Terkait Cuitan di Twitter, Mustofa Nahrawardaya Ditangkap Polisi

Mustofa Nahrawardaya (jaket biru) ditangkap. (Foto: Kumparan)

Jakarta, Dekannews- Salah seorang anggota Badan Pemenangan Nasional (BPN) Prabowo-Sandi yang juga merupakan seorang pegiat media sosial, Mustofa Nahrawardaya, Minggu (26/5/2019) pukul 03:00 WIB ditangkap polisi terkait cuitannya di Twitter yang dianggap mengandung unsur hoaks.

"Dijemput di rumah di Bintaro. Kelihatannya soal postingan yang jelas terkait 22 Mei," ujar istri Mustofa, Cathy, saat dihubungi detikcom.

Ia menjelaskan, Mustofa dijemput polisi pada dini hari tadi sekitar pukul 03.00 WIB, dan langsung dibawa ke gedung Cyber Crime Mabes Polri di Jalan Trunojoyo, Jakarta Selatan.

"Suami saya anggota BPN di Direktorat Relawan BPN. Hingga pukul 08.20 WIB masih diperiksa polisi," katanya.

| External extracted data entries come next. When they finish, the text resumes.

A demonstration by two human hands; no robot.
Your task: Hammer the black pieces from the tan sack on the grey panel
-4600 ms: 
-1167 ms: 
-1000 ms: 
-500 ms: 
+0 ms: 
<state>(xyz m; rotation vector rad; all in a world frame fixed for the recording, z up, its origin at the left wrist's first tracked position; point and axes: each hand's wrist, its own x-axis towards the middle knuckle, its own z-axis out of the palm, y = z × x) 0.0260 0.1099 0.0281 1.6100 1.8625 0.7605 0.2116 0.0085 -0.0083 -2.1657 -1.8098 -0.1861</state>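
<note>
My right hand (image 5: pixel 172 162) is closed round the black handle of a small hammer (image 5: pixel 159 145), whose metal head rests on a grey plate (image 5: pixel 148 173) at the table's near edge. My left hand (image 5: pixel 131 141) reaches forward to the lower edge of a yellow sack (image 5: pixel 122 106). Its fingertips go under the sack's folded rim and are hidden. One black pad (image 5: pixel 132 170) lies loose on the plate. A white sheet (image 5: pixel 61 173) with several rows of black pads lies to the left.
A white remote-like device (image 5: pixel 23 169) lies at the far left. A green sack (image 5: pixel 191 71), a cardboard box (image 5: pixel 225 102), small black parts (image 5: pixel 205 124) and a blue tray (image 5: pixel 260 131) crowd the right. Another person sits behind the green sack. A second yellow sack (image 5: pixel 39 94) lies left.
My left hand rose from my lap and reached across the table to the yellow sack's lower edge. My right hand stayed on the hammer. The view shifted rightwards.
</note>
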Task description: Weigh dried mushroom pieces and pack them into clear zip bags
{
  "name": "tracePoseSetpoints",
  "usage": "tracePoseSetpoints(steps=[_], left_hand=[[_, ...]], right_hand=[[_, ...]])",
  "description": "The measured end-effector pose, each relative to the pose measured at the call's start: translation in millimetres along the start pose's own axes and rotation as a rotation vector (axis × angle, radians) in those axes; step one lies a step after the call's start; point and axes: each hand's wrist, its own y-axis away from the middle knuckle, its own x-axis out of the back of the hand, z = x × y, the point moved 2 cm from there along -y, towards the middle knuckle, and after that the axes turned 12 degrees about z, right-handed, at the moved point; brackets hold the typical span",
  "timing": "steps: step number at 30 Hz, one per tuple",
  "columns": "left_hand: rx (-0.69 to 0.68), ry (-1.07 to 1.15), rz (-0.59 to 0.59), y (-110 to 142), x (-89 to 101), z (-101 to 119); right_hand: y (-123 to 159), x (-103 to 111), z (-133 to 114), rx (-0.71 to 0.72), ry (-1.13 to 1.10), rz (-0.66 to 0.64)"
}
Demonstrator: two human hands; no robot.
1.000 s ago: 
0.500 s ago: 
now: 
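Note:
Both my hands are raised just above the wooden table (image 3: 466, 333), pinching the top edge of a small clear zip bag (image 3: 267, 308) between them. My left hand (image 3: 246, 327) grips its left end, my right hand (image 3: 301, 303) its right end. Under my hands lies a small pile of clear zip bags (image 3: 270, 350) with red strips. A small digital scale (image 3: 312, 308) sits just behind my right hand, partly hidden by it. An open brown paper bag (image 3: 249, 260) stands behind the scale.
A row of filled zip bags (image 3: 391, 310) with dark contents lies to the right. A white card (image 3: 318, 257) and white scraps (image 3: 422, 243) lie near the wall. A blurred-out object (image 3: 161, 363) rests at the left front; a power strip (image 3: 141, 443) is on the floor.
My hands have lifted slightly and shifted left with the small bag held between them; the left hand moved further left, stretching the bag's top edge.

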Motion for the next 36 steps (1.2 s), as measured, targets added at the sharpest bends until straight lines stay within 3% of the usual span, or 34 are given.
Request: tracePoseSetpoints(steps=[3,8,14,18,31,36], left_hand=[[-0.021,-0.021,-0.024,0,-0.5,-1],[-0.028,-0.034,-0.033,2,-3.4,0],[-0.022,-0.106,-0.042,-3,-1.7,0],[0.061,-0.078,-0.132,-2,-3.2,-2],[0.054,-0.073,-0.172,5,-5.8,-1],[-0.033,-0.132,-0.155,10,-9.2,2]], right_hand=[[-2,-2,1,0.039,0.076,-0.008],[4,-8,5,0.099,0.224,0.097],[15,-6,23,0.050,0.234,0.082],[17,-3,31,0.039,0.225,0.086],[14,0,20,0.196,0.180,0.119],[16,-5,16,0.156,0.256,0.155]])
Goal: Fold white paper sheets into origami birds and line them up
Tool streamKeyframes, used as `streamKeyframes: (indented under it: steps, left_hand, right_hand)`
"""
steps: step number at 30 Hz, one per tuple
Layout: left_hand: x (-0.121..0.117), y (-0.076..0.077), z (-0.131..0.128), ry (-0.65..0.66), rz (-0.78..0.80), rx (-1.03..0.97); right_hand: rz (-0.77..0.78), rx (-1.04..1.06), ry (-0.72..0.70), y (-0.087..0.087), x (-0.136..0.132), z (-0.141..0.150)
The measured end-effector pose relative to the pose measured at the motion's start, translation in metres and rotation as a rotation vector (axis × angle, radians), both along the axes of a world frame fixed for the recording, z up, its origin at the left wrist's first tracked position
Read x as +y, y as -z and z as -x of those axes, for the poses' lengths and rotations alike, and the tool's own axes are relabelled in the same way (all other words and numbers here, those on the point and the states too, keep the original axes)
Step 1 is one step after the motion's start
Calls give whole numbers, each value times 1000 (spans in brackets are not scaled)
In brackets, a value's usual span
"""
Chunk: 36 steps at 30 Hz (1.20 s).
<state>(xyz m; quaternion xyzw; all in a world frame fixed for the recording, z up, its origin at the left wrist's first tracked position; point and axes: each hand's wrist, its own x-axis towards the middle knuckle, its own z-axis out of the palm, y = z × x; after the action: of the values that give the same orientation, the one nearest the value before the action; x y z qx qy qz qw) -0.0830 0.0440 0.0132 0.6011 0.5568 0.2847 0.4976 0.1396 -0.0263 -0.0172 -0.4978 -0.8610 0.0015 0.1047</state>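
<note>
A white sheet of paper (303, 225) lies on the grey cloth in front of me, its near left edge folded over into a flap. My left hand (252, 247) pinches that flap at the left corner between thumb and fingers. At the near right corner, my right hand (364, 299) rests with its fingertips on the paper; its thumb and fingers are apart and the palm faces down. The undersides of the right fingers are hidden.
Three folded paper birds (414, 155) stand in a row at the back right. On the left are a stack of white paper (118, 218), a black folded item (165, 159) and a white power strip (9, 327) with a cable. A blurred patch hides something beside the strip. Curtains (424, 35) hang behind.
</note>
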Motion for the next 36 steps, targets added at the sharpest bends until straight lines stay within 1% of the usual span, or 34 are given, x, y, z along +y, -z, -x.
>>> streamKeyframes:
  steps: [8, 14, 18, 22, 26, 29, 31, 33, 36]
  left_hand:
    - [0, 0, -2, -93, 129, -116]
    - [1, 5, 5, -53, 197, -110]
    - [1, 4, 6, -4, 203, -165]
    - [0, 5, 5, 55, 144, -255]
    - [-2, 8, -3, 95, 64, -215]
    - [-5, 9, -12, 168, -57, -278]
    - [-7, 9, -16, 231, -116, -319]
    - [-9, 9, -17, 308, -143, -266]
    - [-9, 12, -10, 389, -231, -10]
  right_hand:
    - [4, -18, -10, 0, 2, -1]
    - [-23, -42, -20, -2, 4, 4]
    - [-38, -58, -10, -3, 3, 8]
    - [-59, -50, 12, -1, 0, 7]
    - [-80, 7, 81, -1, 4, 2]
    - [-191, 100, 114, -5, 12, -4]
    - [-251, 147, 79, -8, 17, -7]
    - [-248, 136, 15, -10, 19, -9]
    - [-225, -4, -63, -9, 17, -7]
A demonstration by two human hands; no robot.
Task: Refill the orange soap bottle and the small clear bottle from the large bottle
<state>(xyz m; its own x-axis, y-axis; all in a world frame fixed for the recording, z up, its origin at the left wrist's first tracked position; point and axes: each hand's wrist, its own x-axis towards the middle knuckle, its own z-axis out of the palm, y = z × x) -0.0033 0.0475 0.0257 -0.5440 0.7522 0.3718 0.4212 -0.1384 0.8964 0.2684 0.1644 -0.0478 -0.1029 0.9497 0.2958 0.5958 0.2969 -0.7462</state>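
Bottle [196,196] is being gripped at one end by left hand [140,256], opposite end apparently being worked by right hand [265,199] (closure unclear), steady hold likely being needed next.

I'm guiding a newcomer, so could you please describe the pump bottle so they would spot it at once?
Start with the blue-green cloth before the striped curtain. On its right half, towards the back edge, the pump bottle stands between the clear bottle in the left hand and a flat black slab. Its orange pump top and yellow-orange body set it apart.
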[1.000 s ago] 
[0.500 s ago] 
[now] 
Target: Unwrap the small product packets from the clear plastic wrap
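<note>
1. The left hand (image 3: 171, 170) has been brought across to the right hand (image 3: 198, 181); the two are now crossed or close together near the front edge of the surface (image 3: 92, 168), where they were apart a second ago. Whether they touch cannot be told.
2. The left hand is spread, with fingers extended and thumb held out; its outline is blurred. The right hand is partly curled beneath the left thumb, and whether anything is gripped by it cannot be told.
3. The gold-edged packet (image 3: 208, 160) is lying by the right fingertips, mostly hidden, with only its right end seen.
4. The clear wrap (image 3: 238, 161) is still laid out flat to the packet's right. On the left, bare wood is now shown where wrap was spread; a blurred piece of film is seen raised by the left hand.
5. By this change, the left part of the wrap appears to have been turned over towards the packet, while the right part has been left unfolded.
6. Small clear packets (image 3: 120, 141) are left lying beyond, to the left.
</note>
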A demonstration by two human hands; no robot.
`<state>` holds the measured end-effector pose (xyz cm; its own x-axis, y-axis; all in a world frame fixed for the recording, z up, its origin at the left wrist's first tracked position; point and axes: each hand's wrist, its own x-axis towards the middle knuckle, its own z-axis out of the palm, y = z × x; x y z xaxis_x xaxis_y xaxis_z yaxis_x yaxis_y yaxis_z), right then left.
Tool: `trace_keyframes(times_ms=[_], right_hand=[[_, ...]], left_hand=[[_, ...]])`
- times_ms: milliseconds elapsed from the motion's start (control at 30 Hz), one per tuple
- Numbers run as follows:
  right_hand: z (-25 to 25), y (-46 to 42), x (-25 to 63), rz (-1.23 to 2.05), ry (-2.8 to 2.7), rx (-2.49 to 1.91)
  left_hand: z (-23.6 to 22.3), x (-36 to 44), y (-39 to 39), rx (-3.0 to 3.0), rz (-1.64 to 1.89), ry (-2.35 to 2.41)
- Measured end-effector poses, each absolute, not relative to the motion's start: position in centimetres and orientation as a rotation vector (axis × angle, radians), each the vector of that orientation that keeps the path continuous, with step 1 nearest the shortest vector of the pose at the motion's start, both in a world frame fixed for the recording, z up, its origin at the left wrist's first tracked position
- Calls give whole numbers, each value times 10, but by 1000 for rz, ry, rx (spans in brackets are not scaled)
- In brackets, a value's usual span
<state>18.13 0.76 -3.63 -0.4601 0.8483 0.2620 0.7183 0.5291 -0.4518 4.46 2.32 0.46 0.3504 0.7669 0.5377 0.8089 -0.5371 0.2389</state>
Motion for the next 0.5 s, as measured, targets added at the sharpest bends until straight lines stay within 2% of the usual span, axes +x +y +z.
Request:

Dari surat penangkapan bernomor SP.Kap/61N/2019/Dittipidsiber tertanggal 25 Mei 2019 yang diposting media tersebut, diketahui kalau Mustofa ditangkap karena diduga melakukan ujaran kebencian berdasarkan SARA dan atau pemberitaan bohong melalui media Twitter sebagaimana dimaksud dalam pasal 45A ayat (2) Jo pasal 28 ayat (2) UUNomor 19 Tahun 2016 tentang Perubahan Atas UU Nomor 11 Tahun 2008 tentang informasi dan transaksi elektronik dan/atau pasal 14 ayat (1) dan (2) dan/atau pasal 15 UU Nomor 1 Tahun 1946 tentang Peraturan Hukum Pidana.

Surat penangkapan tersebut tidak menjelaskan postingan mana yang membuat Mustofa terjerat hukum, namun di surat itu disebut kalau perbuatan melawan hukum tersebut dilakukan pada 24 Mei 2019 di Jakarta Selatan, dan Mustofa telah ditetapkan sebagai tersangka.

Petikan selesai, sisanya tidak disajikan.